Recientemente dijo esta Corporación: “Es cierto que el derecho a la vida es un derecho fundamental por excelencia y que el derecho a la salud en los casos en que se encuentra íntimamente vinculado con aquel adquiere el mismo carácter esencial, por lo que se amerita su protección constitucional, especialmente a cargo de las autoridades públicas.
“El derecho a la seguridad social, por su parte, también tiene varias manifestaciones en la Carta Fundamental, pero su consagración más específica y concreta está en el texto 48 de la misma que la concibe como un servicio público de carácter obligatorio que debe prestarse bajo la dirección, coordinación y control del Estado, con sujeción a los principios de eficiencia, universalidad y solidaridad “en los términos que establezca la Ley”.

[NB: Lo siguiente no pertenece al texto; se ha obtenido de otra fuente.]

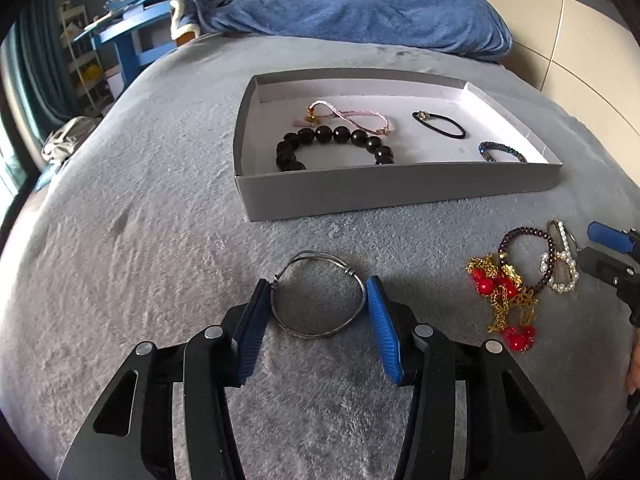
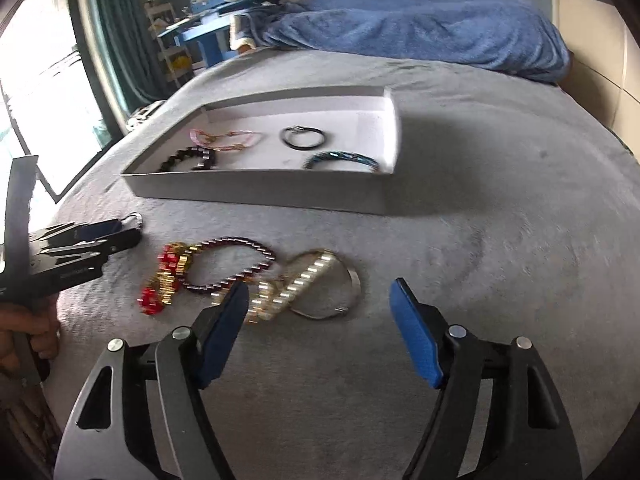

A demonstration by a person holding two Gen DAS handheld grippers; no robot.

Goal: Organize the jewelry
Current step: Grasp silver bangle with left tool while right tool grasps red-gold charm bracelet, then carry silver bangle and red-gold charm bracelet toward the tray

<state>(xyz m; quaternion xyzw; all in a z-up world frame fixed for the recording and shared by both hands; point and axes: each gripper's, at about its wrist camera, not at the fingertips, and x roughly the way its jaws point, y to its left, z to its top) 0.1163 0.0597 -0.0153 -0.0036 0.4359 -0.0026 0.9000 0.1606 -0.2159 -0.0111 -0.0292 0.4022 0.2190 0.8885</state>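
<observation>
A grey shallow box (image 1: 384,192) on the bed holds a black bead bracelet (image 1: 334,136), a pink cord bracelet (image 1: 352,114), a black hair tie (image 1: 440,124) and a blue bracelet (image 1: 502,150). My left gripper (image 1: 318,298) is open, its fingers on either side of a silver bangle (image 1: 320,300) that lies on the blanket. My right gripper (image 2: 320,300) is open and empty, just short of a pearl bracelet (image 2: 296,284) and a thin silver bangle (image 2: 352,284). A dark bead bracelet (image 2: 236,260) and a gold chain with red beads (image 2: 164,280) lie to their left.
The bed is covered by a grey fleece blanket (image 1: 140,240). A blue blanket heap (image 1: 360,8) lies at the far end. The box (image 2: 260,192) also shows in the right wrist view. The left gripper (image 2: 80,244) shows at the left of that view.
</observation>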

Así mismo, constitucionalmente la prestación de servicios de seguridad social no es del resorte exclusivo del Estado ni de los particulares, pues aquel y estos tienen sus compromisos sociales en esta materia “de conformidad con la Ley”. “La solidaridad social instituida en la Carta Fundamental impone al Estado y a la comunidad en general el deber de prestar la debida asistencia a los desvalidos y a quienes se hallen en las circunstancias descritas; ello además es desarrollo del principio de la ayuda que los sanos deben a los enfermos.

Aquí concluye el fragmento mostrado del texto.